Walter Freeman III pioneered the application of nonlinear dynamical systems theories and methodologies in his work on mesoscopic brain dynamics. Sadly, mainstream psychology and psychiatry still cling to linear correlation based data analysis techniques, which threaten to subvert the process of experimentation and theory building. In order to progress, it is necessary to develop tools capable of managing the stochastic complexity of complex biopsychosocial systems, which includes multilevel feedback relationships, nonlinear interactions, chaotic dynamics and adaptability. In addition, however, these systems exhibit intrinsic randomness, non-Gaussian probability distributions, non-stationarity, contextuality, and non-Kolmogorov probabilities, as well as the absence of mean and/or variance and conditional probabilities. These properties and their implications for statistical analysis are discussed. An alternative approach, the Process Algebra approach, is described. It is a generative model, capable of generating non-Kolmogorov probabilities. It has proven useful in addressing fundamental problems in quantum mechanics and in the modeling of developing psychosocial systems.
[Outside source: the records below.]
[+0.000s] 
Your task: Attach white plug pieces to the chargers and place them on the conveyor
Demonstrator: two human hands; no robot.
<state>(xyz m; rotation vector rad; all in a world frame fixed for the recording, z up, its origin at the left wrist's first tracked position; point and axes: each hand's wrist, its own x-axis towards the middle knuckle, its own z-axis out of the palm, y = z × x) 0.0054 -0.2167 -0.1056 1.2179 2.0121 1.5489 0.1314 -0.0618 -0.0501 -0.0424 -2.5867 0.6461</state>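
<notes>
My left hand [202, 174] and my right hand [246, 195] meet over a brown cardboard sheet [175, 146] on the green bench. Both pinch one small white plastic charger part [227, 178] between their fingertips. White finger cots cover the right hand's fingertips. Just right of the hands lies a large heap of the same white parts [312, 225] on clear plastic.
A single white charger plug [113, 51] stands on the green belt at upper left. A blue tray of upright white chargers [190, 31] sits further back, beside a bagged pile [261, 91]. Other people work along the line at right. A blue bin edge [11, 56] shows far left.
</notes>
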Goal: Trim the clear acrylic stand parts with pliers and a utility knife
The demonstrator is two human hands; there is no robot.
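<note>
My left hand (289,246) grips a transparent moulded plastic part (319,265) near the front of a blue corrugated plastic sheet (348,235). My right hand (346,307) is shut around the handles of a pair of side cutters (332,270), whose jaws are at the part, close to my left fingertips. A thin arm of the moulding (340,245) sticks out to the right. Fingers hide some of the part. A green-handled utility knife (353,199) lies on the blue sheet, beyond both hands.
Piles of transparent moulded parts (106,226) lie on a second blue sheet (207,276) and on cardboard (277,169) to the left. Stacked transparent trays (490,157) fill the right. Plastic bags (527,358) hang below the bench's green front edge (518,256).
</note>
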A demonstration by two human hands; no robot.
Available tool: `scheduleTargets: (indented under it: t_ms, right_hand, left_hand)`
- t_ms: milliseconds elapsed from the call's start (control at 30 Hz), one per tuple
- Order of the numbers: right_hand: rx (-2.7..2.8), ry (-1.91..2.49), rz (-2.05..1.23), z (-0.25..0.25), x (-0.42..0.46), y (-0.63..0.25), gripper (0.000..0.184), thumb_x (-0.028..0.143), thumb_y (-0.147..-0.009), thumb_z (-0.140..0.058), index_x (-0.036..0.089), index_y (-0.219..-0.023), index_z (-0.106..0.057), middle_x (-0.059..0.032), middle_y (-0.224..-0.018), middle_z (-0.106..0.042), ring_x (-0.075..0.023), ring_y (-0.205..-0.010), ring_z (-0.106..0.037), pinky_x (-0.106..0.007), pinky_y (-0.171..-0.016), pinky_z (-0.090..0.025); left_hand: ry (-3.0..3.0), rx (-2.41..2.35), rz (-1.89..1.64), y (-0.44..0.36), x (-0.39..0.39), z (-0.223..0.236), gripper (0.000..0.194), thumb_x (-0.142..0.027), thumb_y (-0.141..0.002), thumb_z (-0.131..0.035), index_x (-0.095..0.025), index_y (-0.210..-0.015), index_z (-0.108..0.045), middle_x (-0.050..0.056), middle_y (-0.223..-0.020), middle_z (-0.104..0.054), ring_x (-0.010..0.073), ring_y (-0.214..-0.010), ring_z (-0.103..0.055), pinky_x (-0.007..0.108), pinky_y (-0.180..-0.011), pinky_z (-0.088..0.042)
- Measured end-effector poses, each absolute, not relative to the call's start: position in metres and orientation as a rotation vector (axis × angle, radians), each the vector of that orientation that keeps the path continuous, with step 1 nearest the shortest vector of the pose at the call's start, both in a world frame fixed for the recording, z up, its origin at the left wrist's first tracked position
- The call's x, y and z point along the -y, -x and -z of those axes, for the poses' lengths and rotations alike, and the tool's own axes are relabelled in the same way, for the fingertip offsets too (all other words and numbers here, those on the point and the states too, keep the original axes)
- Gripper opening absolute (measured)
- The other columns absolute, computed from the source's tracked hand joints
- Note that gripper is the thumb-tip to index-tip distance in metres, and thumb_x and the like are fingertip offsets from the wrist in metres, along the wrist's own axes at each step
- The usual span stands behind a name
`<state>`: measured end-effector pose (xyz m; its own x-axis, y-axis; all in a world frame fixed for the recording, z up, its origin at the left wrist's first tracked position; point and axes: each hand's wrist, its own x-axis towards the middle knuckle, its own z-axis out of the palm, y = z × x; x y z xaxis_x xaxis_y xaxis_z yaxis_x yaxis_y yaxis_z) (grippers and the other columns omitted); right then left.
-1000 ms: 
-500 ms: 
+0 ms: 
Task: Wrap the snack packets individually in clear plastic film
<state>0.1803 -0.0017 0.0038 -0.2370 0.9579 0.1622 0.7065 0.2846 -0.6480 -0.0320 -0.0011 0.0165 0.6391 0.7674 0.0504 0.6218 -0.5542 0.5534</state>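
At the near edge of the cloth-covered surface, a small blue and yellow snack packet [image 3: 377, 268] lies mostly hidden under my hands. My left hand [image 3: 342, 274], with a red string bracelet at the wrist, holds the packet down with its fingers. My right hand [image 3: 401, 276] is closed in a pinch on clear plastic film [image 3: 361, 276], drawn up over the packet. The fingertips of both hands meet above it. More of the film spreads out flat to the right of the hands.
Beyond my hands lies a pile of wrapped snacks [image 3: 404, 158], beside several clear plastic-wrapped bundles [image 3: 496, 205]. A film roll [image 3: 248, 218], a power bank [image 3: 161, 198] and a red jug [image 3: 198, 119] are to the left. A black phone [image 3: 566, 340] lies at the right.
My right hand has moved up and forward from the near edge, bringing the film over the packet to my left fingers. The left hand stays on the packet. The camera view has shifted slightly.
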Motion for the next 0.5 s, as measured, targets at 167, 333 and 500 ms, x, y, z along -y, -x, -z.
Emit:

机译:沃尔特·弗里曼三世(Walter Freeman III)在他的介观脑动力学研究中率先应用了非线性动力学系统的理论和方法。可悲的是,主流心理学和精神病学仍然坚持基于线性相关的数据分析技术,这有可能颠覆实验和理论构建的过程。为了取得进步,有必要开发能够管理复杂生物心理社会系统随机复杂性的工具,其中包括多级反馈关系,非线性相互作用,混沌动力学和适应性。但是,此外,这些系统还表现出固有随机性,非高斯概率分布,非平稳性,上下文性和非Kolmogorov概率,以及均值和/或方差和条件概率的缺失。讨论了这些属性及其对统计分析的影响。描述了一种替代方法,即过程代数方法。它是一个生成模型,能够生成非Kolmogorov概率。它已被证明可用于解决量子力学中的基本问题以及发展中的社会心理系统的建模。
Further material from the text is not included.